If a German employee claims special payment for overtime he has performed, it is the employee who has the burden of proof regarding the following requirements:

  1. the fact that he actually worked overtime; and
  2. the fact that the employer explicitly ordered to work overtime or at least has approved or tolerated the performed overtime.

In situations where there is a dispute regarding the payment of overtime, the second requirement is very difficult for the employee to prove.  Nevertheless, in its decision dated 10 April 2013 – file number 5 AZR 122/12 – the German Federal Labor Court confirmed these legal principles, and strengthened the position of employers in disputed cases regarding employee overtime.

Where the disputed overtime was not expressly ordered by the employer, but was merely approved or tolerated by the employer, the German Federal Labor Court emphasized that the employee has to prove the employer’s knowledge of each single case of performed overtime and that the employer expressly or impliedly consented to it.

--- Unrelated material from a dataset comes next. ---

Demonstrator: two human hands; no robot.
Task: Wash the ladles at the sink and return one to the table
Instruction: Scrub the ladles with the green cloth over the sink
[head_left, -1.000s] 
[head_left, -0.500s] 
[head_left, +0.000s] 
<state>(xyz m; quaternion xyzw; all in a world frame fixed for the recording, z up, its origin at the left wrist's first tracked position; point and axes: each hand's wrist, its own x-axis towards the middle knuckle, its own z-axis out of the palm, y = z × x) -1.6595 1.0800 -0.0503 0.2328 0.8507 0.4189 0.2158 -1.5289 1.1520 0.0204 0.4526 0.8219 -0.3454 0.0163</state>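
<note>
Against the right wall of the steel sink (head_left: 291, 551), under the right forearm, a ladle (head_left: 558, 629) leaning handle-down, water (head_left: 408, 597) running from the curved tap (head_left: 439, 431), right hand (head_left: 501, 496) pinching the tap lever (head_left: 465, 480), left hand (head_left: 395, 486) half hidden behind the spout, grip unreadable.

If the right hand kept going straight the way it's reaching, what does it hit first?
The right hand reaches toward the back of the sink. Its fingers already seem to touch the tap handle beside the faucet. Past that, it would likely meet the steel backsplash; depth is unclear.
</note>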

If the employee claims that the overtime order was given by way of implication, e.g., by assigning tasks that could not have been accomplished during regular working time, he has to prove that these tasks could not have been finished without working overtime.

Given these strict requirements and the modern working environment that generally does not have explicit or even written work orders, employees will likely have a very difficult time producing evidence to support a disputed overtime claim in Germany.